Born: July 18, 1951 in Kansas City, Missouri
Died: July 28, 2018
Mark Chesnutt began singing as a member of the junior high school choir. While in high school, he formed a country band with the help and encouragement of his father, also a country music singer. Chesnutt made his first record in 1981 at seventeen, recording six releases for the AXBAR label in San Antonio. He also recorded two more for the Cherry label in Houston. However, none of these achieved widespread success.
For ten years, Chesnutt honed his talents in Beaumont honky-tonks like Cutter's, Doc Holliday's, and Get Down Brown's. Finally, in 1990, he recorded a song he had found in Nashville called "Too Cold at Home" for the Cherry label. As a testament to Chesnutt's talent, fellow East Texan and future duet partner, George Jones, wrote the liner notes for the critically heralded, platinum-certified debut album. "This boy from Beaumont is the real deal," Jones declared proudly. On July 20, 1990, "Too Cold at Home" reached number 2 on the country music charts, leading to a contract with MCA Records.

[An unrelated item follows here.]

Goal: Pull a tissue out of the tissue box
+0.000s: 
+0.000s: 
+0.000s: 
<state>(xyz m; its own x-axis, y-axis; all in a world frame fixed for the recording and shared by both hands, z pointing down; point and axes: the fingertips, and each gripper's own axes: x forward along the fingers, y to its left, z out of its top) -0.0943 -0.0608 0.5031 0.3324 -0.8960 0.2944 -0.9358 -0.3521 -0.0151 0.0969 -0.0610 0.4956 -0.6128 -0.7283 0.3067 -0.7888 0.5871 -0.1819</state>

Subsequent releases such as "Brother Jukebox," "Blame it on Texas," "Your Love is a Miracle," "Broken Promise Land," and "Old Flames Have New Names" were all top ten recordings, and "I'll Think of Something" reached number 1 during the summer of 1992. In 1993, Chesnutt received the "Horizon" Award from the Country Music Association. Since his debut, the country baritone has racked up ten Number One singles and three platinum album awards.
Chestnutt has stated that during his latter years at Decca and MCA, he was constantly pressured by label heads to record more mainstream-friendly country pop instead of the traditional sounds featured in his earlier albums, due to the genre's shift away from neotraditional country for which Chestnutt is known. He also said that some of the tracks on Savin' the Honky Tonk were songs that the major labels had rejected, and that he would "rather sell 100,000 albums [of traditional country] than 6 million of something I wasn't happy with."
He currently resides in Jasper with his wife and children and frequently lends his name and talent to promoting development in the southeast Texas region. A die-hard southeast Texan, Chesnutt has never lived outside of the area.